=== Section Start ===

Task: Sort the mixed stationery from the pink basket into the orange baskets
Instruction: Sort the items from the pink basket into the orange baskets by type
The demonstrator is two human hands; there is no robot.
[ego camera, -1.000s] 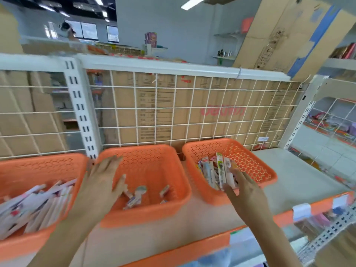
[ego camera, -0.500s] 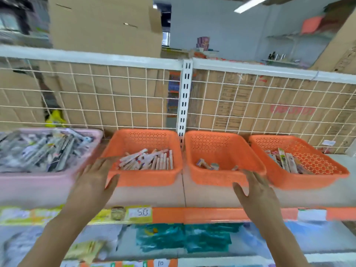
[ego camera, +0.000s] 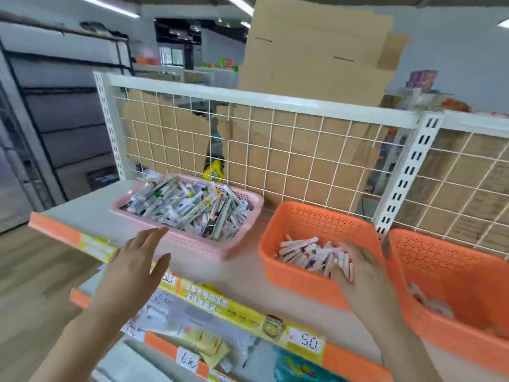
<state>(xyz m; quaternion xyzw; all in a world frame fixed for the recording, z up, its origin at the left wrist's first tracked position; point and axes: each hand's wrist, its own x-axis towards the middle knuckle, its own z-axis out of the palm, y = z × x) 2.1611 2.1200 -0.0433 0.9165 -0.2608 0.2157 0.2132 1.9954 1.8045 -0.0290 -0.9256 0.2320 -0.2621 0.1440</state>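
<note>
Stationery (ego camera: pixel 190 208) is lying heaped in the pink basket (ego camera: pixel 192 245) at left; I am holding my left hand (ego camera: pixel 135 268) flat and empty just before it. Rightward, my right hand (ego camera: pixel 360 277) is hovering over the first orange basket (ego camera: pixel 297 282), blur hiding whether it is gripping anything. Grabbing that tangled heap, I am risking mixed kinds.

The left forearm (ego camera: pixel 68 340) and the right forearm (ego camera: pixel 399 340) reach forward from the bottom edge, both bare. The left hand (ego camera: pixel 137 266) is held palm down with its back to the camera. Its fingers are straight and close together, the thumb is spread inward, and it holds nothing. The right hand (ego camera: pixel 360 274) also shows its back, fingers loosely extended forward and leftward, their tips blurred. The hands are well apart.
</note>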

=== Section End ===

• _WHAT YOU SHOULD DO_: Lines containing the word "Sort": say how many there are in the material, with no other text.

• _RESULT OF THIS TASK_: 2